* **TASK TO COMPLETE**
The answer is every line of the records that holds the word "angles", copied in full.

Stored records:
Segment Open
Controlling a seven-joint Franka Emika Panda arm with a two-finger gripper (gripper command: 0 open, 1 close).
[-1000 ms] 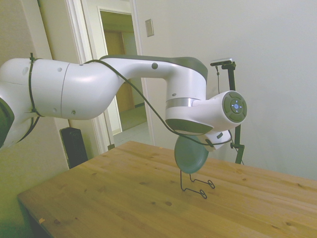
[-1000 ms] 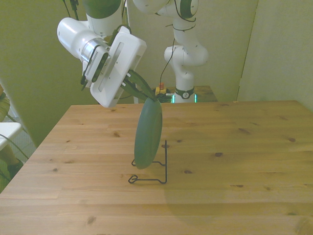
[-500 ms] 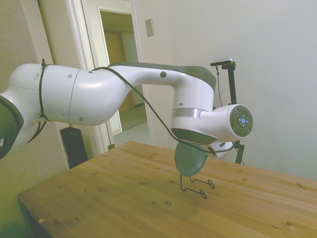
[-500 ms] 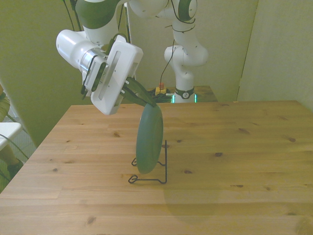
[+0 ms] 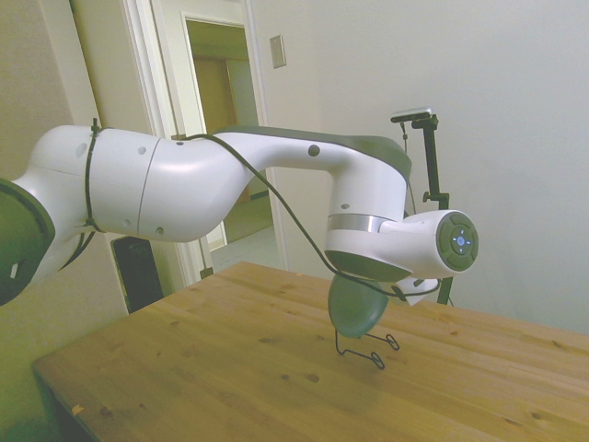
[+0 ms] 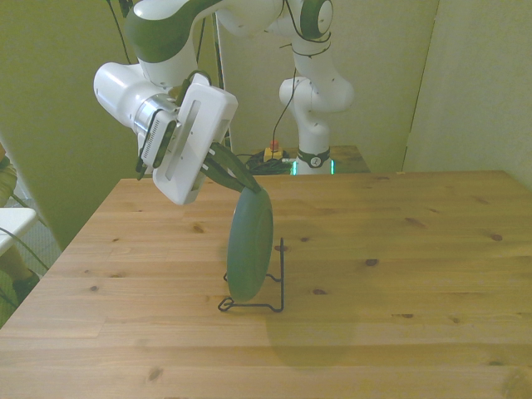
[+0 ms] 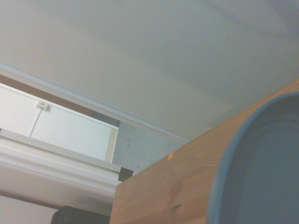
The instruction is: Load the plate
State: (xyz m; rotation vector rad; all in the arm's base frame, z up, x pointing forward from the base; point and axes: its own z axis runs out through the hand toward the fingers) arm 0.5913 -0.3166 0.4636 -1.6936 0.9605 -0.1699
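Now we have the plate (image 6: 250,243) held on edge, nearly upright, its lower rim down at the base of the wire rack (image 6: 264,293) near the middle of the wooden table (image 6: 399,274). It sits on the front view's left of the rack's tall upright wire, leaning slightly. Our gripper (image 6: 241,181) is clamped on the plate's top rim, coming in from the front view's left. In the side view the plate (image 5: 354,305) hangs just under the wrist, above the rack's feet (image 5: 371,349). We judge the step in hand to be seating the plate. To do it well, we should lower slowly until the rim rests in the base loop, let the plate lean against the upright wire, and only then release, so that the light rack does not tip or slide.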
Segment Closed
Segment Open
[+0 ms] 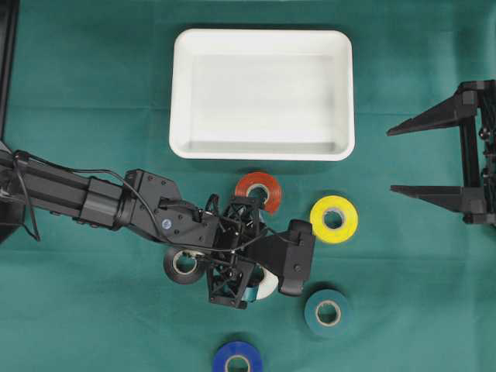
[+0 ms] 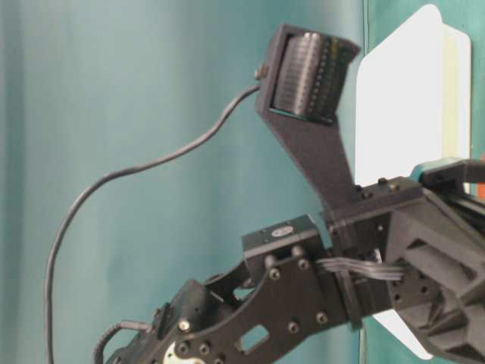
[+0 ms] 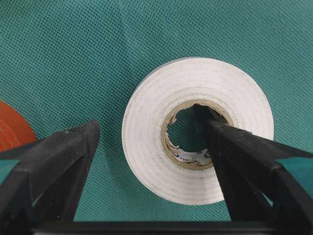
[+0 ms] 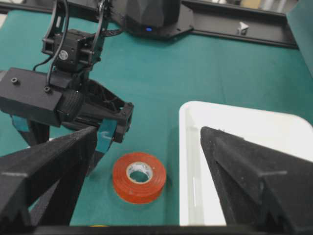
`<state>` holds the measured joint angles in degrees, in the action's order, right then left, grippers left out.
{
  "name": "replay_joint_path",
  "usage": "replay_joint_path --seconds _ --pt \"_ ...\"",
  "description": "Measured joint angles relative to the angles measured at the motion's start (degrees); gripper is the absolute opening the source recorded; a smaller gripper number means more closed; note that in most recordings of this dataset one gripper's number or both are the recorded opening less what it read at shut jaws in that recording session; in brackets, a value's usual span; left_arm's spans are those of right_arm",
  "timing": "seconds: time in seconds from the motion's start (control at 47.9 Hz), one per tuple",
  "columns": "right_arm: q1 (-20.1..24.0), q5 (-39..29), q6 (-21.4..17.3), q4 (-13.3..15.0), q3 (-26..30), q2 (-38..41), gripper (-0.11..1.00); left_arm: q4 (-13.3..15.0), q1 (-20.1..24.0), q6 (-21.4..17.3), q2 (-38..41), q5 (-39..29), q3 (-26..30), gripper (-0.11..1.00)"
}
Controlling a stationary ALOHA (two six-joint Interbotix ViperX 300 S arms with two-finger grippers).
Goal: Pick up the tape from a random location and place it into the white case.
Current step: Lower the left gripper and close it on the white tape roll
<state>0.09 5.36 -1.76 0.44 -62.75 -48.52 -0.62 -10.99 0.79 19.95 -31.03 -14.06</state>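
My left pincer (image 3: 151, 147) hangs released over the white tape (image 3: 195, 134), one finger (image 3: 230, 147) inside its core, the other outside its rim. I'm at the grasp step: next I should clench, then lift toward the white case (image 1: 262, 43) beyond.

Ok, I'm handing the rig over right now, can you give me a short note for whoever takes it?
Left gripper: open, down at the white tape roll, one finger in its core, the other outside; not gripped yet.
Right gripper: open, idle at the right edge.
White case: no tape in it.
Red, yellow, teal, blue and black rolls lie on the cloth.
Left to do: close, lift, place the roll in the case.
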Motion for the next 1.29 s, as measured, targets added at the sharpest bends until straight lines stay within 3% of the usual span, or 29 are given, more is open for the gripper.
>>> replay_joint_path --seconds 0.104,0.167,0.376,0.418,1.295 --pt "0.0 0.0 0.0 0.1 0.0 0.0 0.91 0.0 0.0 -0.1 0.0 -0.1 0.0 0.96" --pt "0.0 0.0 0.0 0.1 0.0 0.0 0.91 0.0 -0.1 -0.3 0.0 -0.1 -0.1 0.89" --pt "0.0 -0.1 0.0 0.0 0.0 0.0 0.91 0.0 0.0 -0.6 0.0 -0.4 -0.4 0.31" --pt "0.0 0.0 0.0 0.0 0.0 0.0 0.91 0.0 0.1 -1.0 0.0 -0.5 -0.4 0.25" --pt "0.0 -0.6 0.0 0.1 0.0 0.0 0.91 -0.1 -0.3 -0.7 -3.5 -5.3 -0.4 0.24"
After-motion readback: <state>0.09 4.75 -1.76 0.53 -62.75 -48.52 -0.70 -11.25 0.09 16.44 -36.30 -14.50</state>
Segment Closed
* **WRITTEN SOLUTION**
`<state>` holds the measured joint angles in degrees, in the action's order, right then left, grippers left out.
  "description": "Measured joint angles relative to the angles measured at the motion's start (degrees); gripper is the absolute opening the source recorded; a smaller gripper number means more closed; note that in most recordings of this dataset one gripper's number or both are the recorded opening less what it read at shut jaws in that recording session; in brackets, a value's usual span; left_arm's spans are those of right_arm",

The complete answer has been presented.